In: Accounting
The article “GM to Take Charge of $20.8 Billion” here reproduced from The Globe and Mail (February 2, 1993) describes the potential impact of SFAS 106, “Accounting for Postretirement Benefits Other Than Pensions,” on General Motors and Ford. SFAS 106 was a 1990 FASB accounting standard that required firms to accrue a liability for estimated retirement benefits, such as health care. Previously, such costs were accounted for on a pay-as-you-go basis, under which the expense for the year equalled the cash paid out for retiree benefits during the year. From the article, General Motors planned to record a liability of $20.8 billion, reducing its shareholders’ equity by about 75 percent, from $27.8 billion to $7 billion.
Atlanta—General Motors Corp. will take a $20.8 billion (U.S.) charge against 1992 earnings to account for a new way of estimating retiree health care costs, the automaker’s directors decided yesterday. The charge, which will not affect the struggling automaker’s cash flow, will leave GM with the largest annual loss of any U.S. corporation, eclipsing the company’s 1991 loss of $4.45 billion, which was a record at that time. Including accounting changes, other charges and losses on its North American operations, GM’s 1992 loss could approach $23 billion. The $20.8 billion is a non-cash charge. It reduces GM’s net worth to about $7 billion, still sufficient to pay stock dividends under the laws of Delaware, where GM is incorporated. Separately, GM said it would take a $744 million fourth-quarter restructuring charge for its National Car Rental Systems business. In a recent U.S. Securities and Exchange Commission filing, GM estimated that charge at about $300 million. The accounting change, required by the Financial Accounting Standards Board of all publicly traded U.S. companies, has had a major effect on each of the Big Three U.S. automakers. Ford Motor Co. said it would take a $7.5 billion charge against 1992 earnings to account for the change.

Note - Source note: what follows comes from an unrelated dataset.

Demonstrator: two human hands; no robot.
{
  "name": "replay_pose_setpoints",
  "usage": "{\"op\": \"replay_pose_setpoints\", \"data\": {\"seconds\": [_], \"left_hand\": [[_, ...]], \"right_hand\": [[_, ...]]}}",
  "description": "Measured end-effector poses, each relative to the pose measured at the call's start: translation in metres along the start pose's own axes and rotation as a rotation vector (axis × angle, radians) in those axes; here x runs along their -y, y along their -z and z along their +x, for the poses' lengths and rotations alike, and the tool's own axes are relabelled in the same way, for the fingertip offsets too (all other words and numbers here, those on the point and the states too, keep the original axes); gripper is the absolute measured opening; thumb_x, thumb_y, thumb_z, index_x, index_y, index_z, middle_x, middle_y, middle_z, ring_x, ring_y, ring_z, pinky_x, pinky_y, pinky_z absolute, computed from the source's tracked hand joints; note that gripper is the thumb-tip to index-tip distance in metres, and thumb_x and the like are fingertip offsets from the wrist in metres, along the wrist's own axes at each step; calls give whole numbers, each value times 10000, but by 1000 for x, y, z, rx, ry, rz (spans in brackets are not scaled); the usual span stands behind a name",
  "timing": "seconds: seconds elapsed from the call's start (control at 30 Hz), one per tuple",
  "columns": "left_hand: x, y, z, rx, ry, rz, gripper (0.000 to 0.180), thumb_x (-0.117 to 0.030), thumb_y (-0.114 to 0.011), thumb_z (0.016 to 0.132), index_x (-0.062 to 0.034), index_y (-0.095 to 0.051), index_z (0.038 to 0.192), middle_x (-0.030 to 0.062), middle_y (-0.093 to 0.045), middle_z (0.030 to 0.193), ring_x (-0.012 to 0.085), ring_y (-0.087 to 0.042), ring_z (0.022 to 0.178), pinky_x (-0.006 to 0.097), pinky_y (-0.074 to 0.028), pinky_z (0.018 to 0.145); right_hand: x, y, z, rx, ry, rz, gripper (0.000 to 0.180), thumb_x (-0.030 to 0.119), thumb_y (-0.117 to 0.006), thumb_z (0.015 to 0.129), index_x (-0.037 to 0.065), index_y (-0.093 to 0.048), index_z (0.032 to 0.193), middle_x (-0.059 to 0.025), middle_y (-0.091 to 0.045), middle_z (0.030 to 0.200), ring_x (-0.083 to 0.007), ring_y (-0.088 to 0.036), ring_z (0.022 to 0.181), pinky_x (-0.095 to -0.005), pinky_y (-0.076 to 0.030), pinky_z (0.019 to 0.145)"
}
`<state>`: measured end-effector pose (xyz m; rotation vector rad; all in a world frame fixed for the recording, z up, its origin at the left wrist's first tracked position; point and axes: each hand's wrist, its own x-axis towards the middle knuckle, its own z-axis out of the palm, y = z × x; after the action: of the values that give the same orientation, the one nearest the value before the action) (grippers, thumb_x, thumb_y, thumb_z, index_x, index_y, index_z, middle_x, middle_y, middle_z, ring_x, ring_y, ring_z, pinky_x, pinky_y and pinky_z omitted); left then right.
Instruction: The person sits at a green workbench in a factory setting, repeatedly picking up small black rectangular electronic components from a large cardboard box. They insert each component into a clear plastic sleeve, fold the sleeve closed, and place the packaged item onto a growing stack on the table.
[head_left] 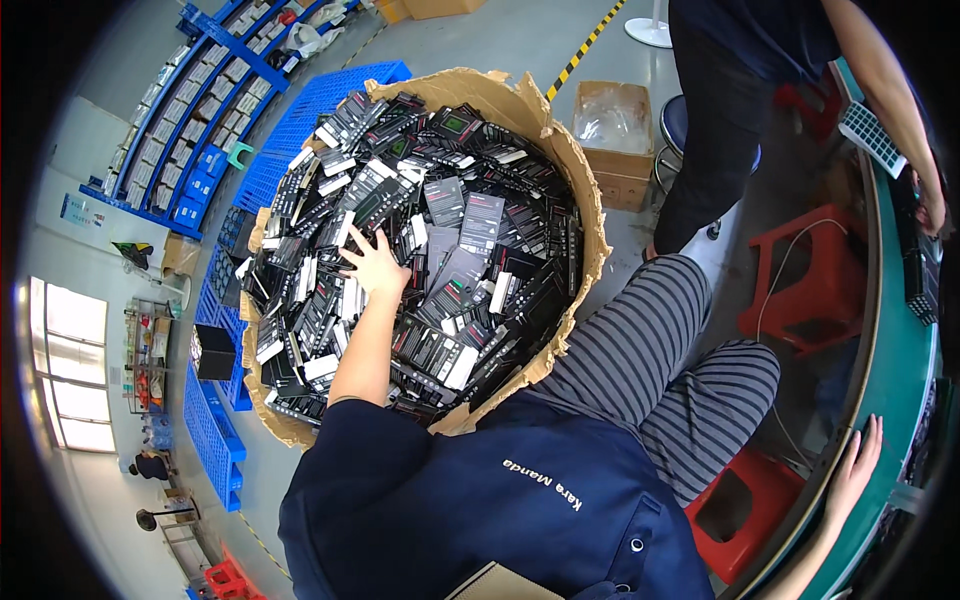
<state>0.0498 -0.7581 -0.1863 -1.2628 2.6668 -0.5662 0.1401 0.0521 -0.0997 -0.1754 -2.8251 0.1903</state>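
Observation:
My left hand (372,262) reaches into a large round cardboard bin (592,205) heaped with several small flat black and grey boxes (470,225). Its fingers are spread and rest on top of the boxes, without a clear grip on any one. My right hand (856,462) lies flat with fingers together on the curved edge of a green work table (900,375) at the lower right, holding nothing. My dark blue jacket and striped trousers fill the lower middle of the view.
The bin stands on blue plastic pallets (330,95). Under me is a red stool (755,505), and another red stool (812,280) stands by the table. Another person in dark clothes (725,110) stands at the table, next to an open carton (612,125).

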Motion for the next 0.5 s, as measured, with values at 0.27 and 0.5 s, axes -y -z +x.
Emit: {"op": "replay_pose_setpoints", "data": {"seconds": [0.27, 0.5], "left_hand": [[-1, 19, 13, 82, -79, -2, 1010, -449, -822, 703, -235, -317, 1550, 131, -51, 1650, 509, -359, 1365, 625, -482, 965], [26, 13, 6, -60, -131, -64, 899, -345, -810, 711, -209, -401, 1500, 145, -161, 1630, 479, -449, 1313, 498, -558, 909]], "right_hand": [[-1, 1, 0, 16, -4, -22, 426, 214, -444, 1051, 39, -465, 1439, -168, -398, 1530, -328, -354, 1427, -430, -257, 1182], [7, 4, -1, 16, -21, -5, 424, 213, -445, 1051, 39, -469, 1437, -167, -404, 1527, -326, -357, 1427, -434, -257, 1182]]}}
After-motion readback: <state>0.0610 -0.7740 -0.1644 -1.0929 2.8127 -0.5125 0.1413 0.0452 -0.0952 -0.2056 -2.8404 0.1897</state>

Chrysler Corp. said it has not decided whether to take its $4.7 billion charge as a lump sum in the first quarter or spread it over 20 years, as the standard allows. GM had estimated its charge for adopting the new accounting standard at $16 billion to $24 billion. The $20.8 billion actual charge includes its workers, GM Hughes Electronics Corp. and its financial subsidiary, General Motors Acceptance Corp. The company’s EDS Corp. subsidiary does not pay health benefits, so it was exempt.
Question:
Assume GM had chosen to spread the charge over 20 years rather than as a single annual charge. In this case, in an efficient market, would the market reaction to the write-off differ? Explain why or why not
The following points should be considered:
• The efficient securities markets would not react. One reason is that the liability does not affect GM's cash flow, since amounts actually paid out to retirees would not be directly affected. Another reason is that the market knew the charge to shareholders’ equity was coming
— GM had estimated it at $16 to $24 billion. Given market efficiency, any effects of the charge would already have been reflected in GM's share price.

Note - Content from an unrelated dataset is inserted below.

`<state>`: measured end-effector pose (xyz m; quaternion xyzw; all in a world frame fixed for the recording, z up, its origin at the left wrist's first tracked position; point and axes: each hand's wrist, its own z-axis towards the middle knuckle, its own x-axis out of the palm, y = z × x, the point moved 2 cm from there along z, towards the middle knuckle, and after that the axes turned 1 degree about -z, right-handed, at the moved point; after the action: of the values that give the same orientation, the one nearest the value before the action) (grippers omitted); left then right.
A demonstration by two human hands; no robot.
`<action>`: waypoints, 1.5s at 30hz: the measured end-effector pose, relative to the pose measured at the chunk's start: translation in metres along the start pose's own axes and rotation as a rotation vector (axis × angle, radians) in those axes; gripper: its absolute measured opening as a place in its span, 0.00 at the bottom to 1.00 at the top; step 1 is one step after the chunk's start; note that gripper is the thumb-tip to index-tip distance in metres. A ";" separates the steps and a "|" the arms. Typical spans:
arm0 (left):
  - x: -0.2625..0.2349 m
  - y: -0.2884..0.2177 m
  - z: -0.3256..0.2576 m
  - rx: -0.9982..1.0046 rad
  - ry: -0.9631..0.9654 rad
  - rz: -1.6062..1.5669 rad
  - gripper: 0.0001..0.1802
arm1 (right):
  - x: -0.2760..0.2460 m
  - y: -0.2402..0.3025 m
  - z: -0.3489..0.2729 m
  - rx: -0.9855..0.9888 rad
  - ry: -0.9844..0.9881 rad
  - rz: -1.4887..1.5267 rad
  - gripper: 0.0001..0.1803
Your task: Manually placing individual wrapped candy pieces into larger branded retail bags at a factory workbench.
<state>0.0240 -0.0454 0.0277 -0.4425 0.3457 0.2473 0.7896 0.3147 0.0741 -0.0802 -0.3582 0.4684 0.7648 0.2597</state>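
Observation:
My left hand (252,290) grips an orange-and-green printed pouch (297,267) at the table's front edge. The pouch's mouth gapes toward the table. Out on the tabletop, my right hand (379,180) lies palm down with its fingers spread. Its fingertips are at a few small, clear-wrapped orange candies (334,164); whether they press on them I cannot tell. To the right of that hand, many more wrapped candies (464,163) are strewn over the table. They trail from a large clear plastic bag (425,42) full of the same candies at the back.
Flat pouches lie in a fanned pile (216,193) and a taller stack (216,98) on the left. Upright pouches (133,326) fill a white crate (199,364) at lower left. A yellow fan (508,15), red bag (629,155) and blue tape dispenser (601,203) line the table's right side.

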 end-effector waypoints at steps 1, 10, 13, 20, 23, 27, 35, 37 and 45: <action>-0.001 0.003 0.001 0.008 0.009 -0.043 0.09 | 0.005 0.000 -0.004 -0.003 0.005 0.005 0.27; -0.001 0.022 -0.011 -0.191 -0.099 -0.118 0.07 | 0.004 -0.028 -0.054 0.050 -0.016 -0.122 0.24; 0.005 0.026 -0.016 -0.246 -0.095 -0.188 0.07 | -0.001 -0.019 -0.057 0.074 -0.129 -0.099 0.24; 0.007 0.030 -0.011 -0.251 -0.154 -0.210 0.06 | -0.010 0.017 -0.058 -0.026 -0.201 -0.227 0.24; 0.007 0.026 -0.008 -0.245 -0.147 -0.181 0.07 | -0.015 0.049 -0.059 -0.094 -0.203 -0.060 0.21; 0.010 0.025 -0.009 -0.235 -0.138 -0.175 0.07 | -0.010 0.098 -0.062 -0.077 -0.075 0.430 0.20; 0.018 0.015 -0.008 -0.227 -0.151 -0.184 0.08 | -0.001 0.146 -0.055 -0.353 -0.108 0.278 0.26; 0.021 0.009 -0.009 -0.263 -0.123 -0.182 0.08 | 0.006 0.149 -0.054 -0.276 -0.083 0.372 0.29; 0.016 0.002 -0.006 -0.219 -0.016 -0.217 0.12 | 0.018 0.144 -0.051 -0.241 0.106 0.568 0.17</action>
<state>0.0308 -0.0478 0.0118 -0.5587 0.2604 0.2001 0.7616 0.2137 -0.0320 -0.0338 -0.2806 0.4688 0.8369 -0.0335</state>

• The share price might fall if the write-off exceeded the market's expectations. While cash flows are not directly affected by the writeoff, the amount of the writeoff provides relevant information about what future cash flows for retiree benefits will be. Prior to the writeoff, the market’s expectation may have been at the lower end of GM's previous estimate. Then, the writeoff contains new information — the actual liability of $20.8 billion is higher than the $16 billion expected — which could cause a share price decline.

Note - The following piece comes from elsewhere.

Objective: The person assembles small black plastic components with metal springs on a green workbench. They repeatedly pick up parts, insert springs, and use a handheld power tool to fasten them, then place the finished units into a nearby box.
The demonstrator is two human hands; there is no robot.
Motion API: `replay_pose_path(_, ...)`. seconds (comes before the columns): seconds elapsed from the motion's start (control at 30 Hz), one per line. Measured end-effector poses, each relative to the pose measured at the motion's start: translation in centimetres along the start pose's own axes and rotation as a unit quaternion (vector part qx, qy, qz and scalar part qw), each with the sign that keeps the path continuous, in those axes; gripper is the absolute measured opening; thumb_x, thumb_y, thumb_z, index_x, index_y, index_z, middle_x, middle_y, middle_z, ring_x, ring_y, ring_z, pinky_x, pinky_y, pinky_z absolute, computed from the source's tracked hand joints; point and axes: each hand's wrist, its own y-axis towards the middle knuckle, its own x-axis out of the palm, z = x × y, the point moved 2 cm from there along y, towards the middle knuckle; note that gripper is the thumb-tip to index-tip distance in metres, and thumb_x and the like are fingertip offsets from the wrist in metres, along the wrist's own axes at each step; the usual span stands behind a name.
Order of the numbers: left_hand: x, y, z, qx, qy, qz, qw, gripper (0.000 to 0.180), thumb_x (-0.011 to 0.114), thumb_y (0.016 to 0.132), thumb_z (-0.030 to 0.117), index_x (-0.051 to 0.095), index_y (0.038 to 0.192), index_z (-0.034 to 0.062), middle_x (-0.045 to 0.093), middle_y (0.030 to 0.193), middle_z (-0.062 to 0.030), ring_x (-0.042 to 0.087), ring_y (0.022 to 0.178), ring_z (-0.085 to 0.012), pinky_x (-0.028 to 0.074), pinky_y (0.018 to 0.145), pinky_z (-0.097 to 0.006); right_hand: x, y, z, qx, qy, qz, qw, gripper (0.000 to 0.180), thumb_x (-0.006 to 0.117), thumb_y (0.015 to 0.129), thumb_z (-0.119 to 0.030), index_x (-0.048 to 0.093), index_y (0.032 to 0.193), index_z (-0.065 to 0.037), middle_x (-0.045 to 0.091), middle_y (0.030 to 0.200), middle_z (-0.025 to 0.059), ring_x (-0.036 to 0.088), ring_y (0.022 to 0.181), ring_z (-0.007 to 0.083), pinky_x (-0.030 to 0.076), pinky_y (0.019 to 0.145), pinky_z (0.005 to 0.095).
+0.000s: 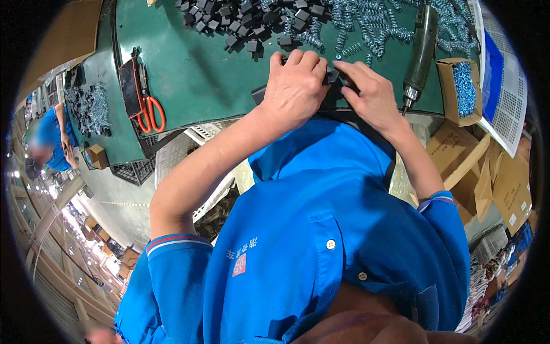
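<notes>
My left hand [298,86] is closed around a black part, its fingers hiding most of it. A dark end of this black part [331,76] sticks out on the right, toward my other hand. My right hand [369,94] is beside that end, thumb and forefinger apart, and nothing shows between them. A tiny light metal piece [338,57] is just beyond the right fingertips. Another black piece [259,94] shows at the table edge, left of my left wrist; whether it joins the held part is hidden.
On the green table [200,86] lie heaps of black blocks [240,23] and coil springs [372,28]. A power screwdriver [421,51] and a carton of blue screws [464,89] are at right. Orange-handled scissors [150,112] lie left. A co-worker [51,137] sits far left.
</notes>
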Motion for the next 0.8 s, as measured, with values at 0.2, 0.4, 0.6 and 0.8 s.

• The share price would fall if the market anticipated that the charge would create problems for GM in meeting the terms of debt covenants.
• It can also be argued that share price might rise. GM's share price might rise if the market felt that the large amount of the charge might cause GM to exercise greater control over its postretirement benefits in the future, thereby reducing its costs and improving cash flow.
• Another reason for a rise in market price would be that the market may have expected the charge to be at the upper end of GM's previous estimate, namely $24 billion. Then, the lower-than- expected actual charge may lead the efficient market to bid up the share price in response to this “good” news.
• GM would only record the charge if it did not expect future problems with debt covenant would arise. The market may thus interpret the charge as indicating inside information that GM had an optimistic view of its future performance. If so, GM’s share price would rise.